→ Task prompt
Reproduce the listing below exactly, from its first line down to and including the line with "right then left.".

→ Exercise data
---*---
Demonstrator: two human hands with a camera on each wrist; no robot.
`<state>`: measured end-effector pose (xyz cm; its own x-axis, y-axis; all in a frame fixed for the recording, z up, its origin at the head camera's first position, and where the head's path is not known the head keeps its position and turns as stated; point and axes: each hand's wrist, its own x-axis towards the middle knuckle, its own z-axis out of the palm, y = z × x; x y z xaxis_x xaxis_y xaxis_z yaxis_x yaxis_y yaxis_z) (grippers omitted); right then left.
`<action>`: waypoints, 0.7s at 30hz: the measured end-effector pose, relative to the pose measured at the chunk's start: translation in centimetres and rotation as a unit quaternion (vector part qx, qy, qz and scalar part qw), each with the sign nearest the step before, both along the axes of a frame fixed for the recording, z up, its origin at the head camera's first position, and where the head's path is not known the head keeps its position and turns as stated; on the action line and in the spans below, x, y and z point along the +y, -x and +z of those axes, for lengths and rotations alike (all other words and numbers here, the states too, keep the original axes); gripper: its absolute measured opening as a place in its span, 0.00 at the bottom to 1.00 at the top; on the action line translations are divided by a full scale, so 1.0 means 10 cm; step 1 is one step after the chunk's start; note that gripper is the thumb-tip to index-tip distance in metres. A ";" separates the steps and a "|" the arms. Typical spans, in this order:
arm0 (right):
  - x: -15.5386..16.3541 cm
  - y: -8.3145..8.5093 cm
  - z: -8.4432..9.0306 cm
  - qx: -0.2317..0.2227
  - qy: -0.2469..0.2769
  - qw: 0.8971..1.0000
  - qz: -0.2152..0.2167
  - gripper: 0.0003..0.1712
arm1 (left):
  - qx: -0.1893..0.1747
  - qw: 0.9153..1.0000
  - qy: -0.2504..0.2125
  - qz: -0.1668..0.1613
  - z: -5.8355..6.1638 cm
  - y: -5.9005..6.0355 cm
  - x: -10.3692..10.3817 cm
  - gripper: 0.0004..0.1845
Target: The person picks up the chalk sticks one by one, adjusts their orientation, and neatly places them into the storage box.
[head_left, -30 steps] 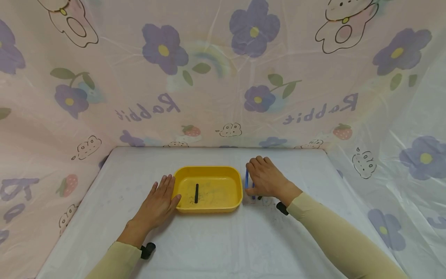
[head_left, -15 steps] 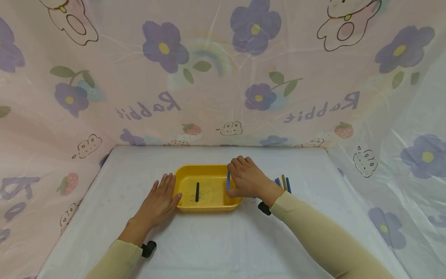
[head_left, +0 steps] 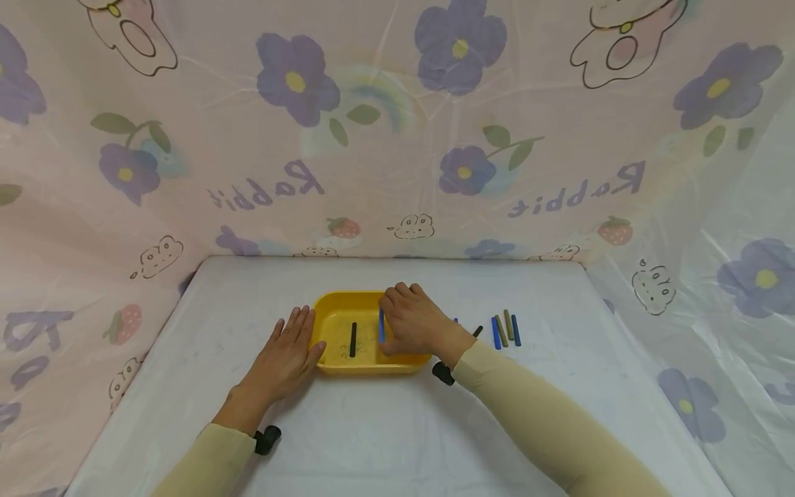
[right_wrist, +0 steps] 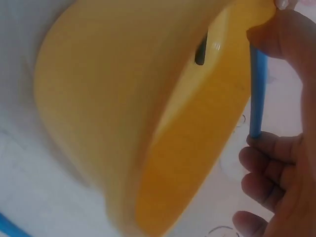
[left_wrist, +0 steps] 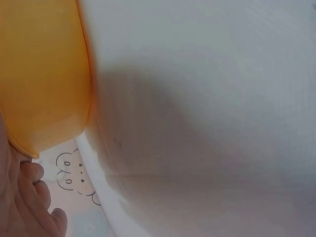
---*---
→ Response to the task
Demonstrator: two human hands with a camera on each wrist; no robot.
`<state>`: measured end-effector pose (xyz cm; its own x-axis, y-axis; all in a frame fixed for the recording, z up, its origin at the head camera's first position, and where the head's path is not known the head keeps its position and turns as stated; point and axes: each hand's wrist, its own x-axis towards the middle knuckle, its own z-axis out of the palm, y = z × x; x y z xaxis_x xaxis_y xaxis_z yaxis_x yaxis_y yaxis_z) (grippers omitted); right then left.

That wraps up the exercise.